WABA.network: creative money for community empowerment

The world economy is going through a period of financial accumulation. The ratio of the stock of foreign investment liabilities to GDP jumped from 51% in 1995 to 183% in 2016 (McKinsey, 2017). For anyone familiar with modern history this should be no news. Taking a long-run perspective, from the Renaissance to our times there have been four “long centuries”, each of them marked by a phase led by production and trade, followed by another one driven by financial activities. The same pattern was observed in Genoese hegemony of the 15th and the 16th centuries, the Dutch leadership of the 17th century and the British empire of the 19th century (Arrighi, 1994). The contemporary systemic cycle, commanded by the United States, has been in place for more than 100 years. Its current phase started in the 1970s and has been labeled financialization. The most widely used definition of financialization is the one given by Gerald Epstein, who has defined it as “the increasing role of financial motives, financial markets, financial actors and financial institutions in the operation of the domestic and international economies.”   

Among the most salient features of financialization we find a growing interconnectedness of financial systems, the emergence of shadow banking, increasing financial innovations and the diversion of investment from the real to the financial sphere of the economy. The result of these compounded changes has been an unstable global financial system. Although for some time the belief about a Great Moderation spread across financial markets and governments around the world, the financial crisis of 2008 and the Great Recession that it gave way to brought everybody back to reality. A reality that finds most of us subject to massive upheavals coming from the financial sphere, where decisions are hardly made following social welfare but short-term profit criteria.
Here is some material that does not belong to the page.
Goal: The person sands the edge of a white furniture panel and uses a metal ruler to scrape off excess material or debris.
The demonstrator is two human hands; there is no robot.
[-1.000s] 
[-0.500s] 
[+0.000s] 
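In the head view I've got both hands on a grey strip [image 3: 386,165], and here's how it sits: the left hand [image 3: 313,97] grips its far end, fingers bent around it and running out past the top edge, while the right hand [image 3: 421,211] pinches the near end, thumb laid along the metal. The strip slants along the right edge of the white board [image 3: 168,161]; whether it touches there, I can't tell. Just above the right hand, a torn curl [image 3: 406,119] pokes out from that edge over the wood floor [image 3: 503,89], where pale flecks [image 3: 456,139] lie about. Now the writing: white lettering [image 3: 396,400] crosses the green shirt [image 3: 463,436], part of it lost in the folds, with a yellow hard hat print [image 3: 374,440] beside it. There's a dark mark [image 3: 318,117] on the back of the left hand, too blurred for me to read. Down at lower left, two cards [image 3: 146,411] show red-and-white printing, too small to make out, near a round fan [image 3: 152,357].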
There are two main reasons why nation states have lost their ability to shape the future of the society they represent. First, the internationalisation of production gave rise to the process of global value chains, enabling large firms to choose where to establish their production units. In order to become more attractive to transnational corporations, many emerging and developing countries initiated a race to the bottom of labour market deregulation and tax cuts that, in the end, thwarted any attempt to deploy a national development strategy. Second, the liberalisation of financial flows at a global scale, facilitated through financial market deregulation in both developed and developing countries gave global banks the possibility to enter and withdraw billions of dollars from a country in a matter of seconds. As a result, the local monetary scenario (such as credit available to finance productive entrepreneurship) in peripheral economies has become strongly subordinated to the monetary conditions in the big financial centres. The massive amounts of liquidity that flowed down from the US, Europe and Japan to Latin America in the context of the Quantitative Easing programmes and their impact on the exchange rate (appreciation) and production (reprimarisation, bankruptcy of industrial firms) are just one of the many manifestations of the consequences of the current working of the international monetary system and the effects it produces on most countries in the world.

In a financialised world where global banks and transnational corporations seem to have overtaken the nation state as the shaper of social and economic development, societies have become hostages of forces they cannot directly identify. Miguel, a worker of a gold mine in Peru, may get unemployed overnight due to a sudden drop in the price of gold. Even though he is not responsible for the speculative behaviour that may have driven the price of gold down, he will have to face the consequences on his own. The same can happen to Clara, mother of five children, who works in the Brazilian textile industry. The arrival of financial capital into the country seeking for carry trade profits may turn the company where she works unable to compete with lower wages somewhere in the other end of the world. Similarly, the industrial truss deployed across the Great Buenos Aires may find itself in difficulties as a result of a restrictive monetary policy that dries the credit market up. The people that work there and their families may have nothing to do with the decision of the Central Bank, but there will surely be the first to pay for the broken dishes.

It is in this complex world where nation states have lost their sovereignty -at the hands of global banks and transnational corporations- and individuals seem to have lost their autonomy -defined as the effective capacity to choose their own life plan- that Waba.network proposes an innovative and breaking-through solution. Standing on the shoulders of the countless experiences on local and complementary currencies as well as on the developments made by the sharing and the circular economy paradigms, we’ve come up with an alternative monetary system based on the Blockchain technology. The aim of this system is to provide local communities with a tool that allows them to pursue triple impact (economic, social and environmental) endeavours, regardless of the ups and downs of their external environment. The monetary setting is built upon the foundations of fair trade and social economy. The technological infrastructure ensures that the system is transparent and incorruptible. The EOS platform will provide us with the required scalability. The final goal is to achieve higher and sustainable levels of wellbeing for all in every community.